▶ [What needs to be done]: Set down, exactly and with no pictures, the line that contains "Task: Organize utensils" and all lines after it in the listing.

Source material section start

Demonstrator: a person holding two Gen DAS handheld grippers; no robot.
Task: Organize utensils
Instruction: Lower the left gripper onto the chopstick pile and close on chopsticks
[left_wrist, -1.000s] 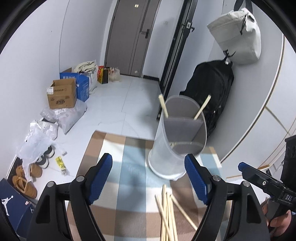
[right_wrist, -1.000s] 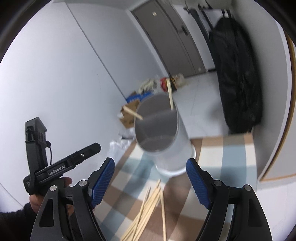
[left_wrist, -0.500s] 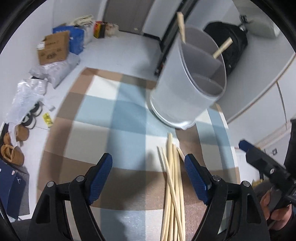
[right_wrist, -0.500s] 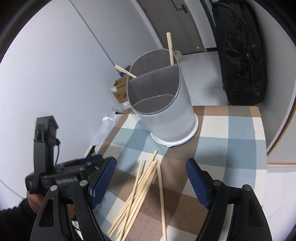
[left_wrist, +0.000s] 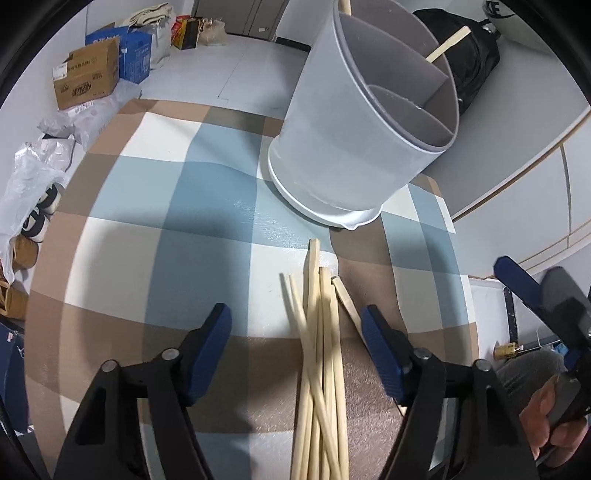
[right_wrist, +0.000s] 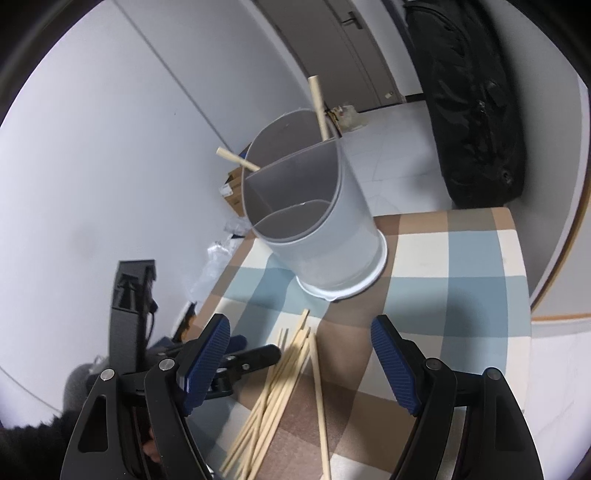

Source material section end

▶ [Task response]:
Task: Organize utensils
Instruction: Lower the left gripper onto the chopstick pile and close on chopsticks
[left_wrist, -1.000s] 
[right_wrist, -1.000s] 
[left_wrist, -0.500s] 
[right_wrist, -0.500s] 
[left_wrist, +0.000s] 
[right_wrist, +0.000s] 

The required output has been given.